▶ [Problem statement] Repeat each entry exactly, but do not carry over the pictures.

▶ [Data supplied]
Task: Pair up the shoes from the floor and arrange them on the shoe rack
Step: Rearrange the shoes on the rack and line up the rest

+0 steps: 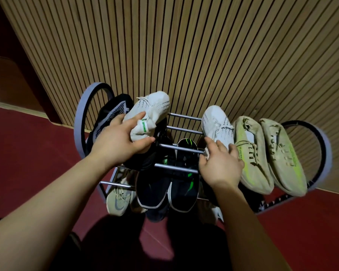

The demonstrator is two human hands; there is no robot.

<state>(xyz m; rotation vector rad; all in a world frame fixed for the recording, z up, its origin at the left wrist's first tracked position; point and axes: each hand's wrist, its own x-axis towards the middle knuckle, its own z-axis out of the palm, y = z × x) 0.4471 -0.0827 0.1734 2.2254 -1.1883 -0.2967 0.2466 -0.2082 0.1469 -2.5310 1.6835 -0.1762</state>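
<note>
A metal shoe rack (181,149) with round end hoops stands against a slatted wooden wall. My left hand (118,138) grips the heel of a white knit sneaker (152,110) held over the rack's top left. My right hand (220,163) holds the heel of the matching white sneaker (216,122), which lies on the top bars. Two beige sneakers with yellow-green stripes (270,153) sit side by side at the top right. A black mesh shoe (110,114) lies at the top left. Below the bars rests a black pair with green marks (168,184).
A beige sneaker (118,198) sits on the lower left level. The floor (37,153) is dark red. More dark shoes lie under the rack at the right, partly hidden. A shadow covers the floor near my feet.
</note>
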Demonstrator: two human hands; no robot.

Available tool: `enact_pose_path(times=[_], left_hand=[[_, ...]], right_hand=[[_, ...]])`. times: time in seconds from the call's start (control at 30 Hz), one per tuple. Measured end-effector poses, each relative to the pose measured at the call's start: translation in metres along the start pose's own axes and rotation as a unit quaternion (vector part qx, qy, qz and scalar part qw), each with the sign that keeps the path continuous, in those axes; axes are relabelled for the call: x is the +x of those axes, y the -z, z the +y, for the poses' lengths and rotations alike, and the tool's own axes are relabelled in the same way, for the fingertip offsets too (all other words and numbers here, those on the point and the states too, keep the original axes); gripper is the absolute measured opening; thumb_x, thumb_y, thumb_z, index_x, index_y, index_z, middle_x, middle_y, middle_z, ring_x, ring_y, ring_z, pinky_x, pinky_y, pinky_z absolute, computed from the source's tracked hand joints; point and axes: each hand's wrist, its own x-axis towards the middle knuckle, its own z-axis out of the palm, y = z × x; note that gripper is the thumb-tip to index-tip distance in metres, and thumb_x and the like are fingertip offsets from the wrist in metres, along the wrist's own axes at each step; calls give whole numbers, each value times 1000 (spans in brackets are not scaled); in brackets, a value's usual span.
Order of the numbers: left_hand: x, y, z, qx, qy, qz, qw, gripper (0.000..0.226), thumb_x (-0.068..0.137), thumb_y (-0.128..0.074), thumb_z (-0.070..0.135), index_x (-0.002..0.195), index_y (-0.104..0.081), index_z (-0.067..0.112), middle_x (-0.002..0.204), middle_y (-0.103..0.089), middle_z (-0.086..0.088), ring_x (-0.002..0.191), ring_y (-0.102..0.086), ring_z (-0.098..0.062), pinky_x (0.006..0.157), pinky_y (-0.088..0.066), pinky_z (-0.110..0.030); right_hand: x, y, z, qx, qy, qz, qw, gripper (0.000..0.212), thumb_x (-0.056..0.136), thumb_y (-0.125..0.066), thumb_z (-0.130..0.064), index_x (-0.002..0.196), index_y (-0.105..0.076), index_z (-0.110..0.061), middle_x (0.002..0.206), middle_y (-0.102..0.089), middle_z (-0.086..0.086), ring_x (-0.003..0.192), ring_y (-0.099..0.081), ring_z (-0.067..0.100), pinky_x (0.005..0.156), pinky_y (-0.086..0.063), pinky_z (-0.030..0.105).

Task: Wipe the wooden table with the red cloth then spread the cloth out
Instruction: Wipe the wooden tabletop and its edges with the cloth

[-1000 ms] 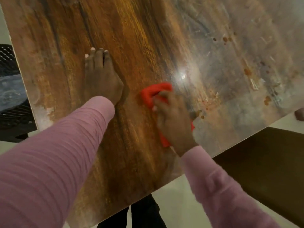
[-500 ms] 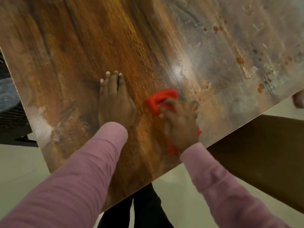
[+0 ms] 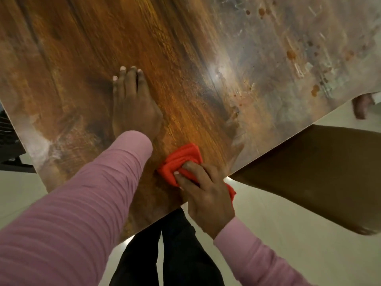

▶ [Answer for the task]
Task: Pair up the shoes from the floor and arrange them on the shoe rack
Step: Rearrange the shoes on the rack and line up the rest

+0 steps: 

The demonstrator is two human hands; there is no robot.

<state>(xyz m; rotation vector rad; all in a world frame fixed for the recording, z up, its origin at the left wrist's first tracked position; point and axes: each hand's wrist, its own x-axis towards the middle knuckle, its own z-axis out of the palm, y = z × x) 0.4471 -0.0827 0.1734 2.2254 -1.1883 -0.2967 0.2466 -0.2082 0.1469 -2.5310 1.6835 -0.1762</state>
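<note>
A metal shoe rack (181,149) with round end hoops stands against a slatted wooden wall. My left hand (118,138) grips the heel of a white knit sneaker (152,110) held over the rack's top left. My right hand (220,163) holds the heel of the matching white sneaker (216,122), which lies on the top bars. Two beige sneakers with yellow-green stripes (270,153) sit side by side at the top right. A black mesh shoe (110,114) lies at the top left. Below the bars rests a black pair with green marks (168,184).
A beige sneaker (118,198) sits on the lower left level. The floor (37,153) is dark red. More dark shoes lie under the rack at the right, partly hidden. A shadow covers the floor near my feet.
</note>
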Demonstrator: two human hands; no robot.

Available tool: `enact_pose_path(times=[_], left_hand=[[_, ...]], right_hand=[[_, ...]])`. times: time in seconds from the call's start (control at 30 Hz), one per tuple. Measured end-effector poses, each relative to the pose measured at the call's start: translation in metres along the start pose's own axes and rotation as a unit quaternion (vector part qx, qy, qz and scalar part qw), each with the sign that keeps the path continuous, in those axes; axes are relabelled for the call: x is the +x of those axes, y the -z, z the +y, for the poses' lengths and rotations alike, and the tool's own axes are relabelled in the same way, for the fingertip offsets too (all other words and numbers here, those on the point and the states too, keep the original axes); gripper is the absolute measured opening; thumb_x, thumb_y, thumb_z, index_x, index_y, index_z, middle_x, middle_y, middle_z, ring_x, ring_y, ring_z, pinky_x, pinky_y, pinky_z absolute, computed from the source's tracked hand joints; point and axes: each hand's wrist, its own x-axis towards the middle knuckle, its own z-axis out of the palm, y = z × x; note that gripper is the thumb-tip to index-tip distance in metres, and thumb_x and the like are fingertip offsets from the wrist in metres, along the wrist's own axes at each step; calls give whole numbers, each value times 1000 (spans in brackets are not scaled); in brackets, a value's usual span.
Order of the numbers: left_hand: x, y, z, qx, qy, qz, qw, gripper (0.000..0.226), thumb_x (-0.068..0.137), thumb_y (-0.128..0.074), thumb_z (-0.070..0.135), index_x (-0.002..0.195), index_y (-0.104..0.081), index_z (-0.067..0.112), middle_x (-0.002..0.204), middle_y (-0.103..0.089), middle_z (-0.086..0.088), ring_x (-0.002..0.191), ring_y (-0.102..0.086), ring_z (-0.098..0.062), pinky_x (0.006..0.157), pinky_y (-0.088..0.066), pinky_z (-0.110..0.030); right_hand: x, y, z, qx, qy, qz, qw, gripper (0.000..0.212), thumb_x (-0.056..0.136), thumb_y (-0.125..0.066), thumb_z (-0.130..0.064), index_x (-0.002..0.196), index_y (-0.105..0.076), index_z (-0.110..0.061), middle_x (0.002..0.206), middle_y (-0.102..0.089), middle_z (-0.086..0.086), ring_x (-0.003..0.192), ring_y (-0.099..0.081), ring_z (-0.067..0.100), pinky_x (0.005..0.156), pinky_y (-0.086..0.063), pinky_z (-0.030..0.105).

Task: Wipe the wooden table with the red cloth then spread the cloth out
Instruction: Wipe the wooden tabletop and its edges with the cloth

[-1000 ms] 
[-500 ms] 
[+0 ms] 

The required output has now been supplied.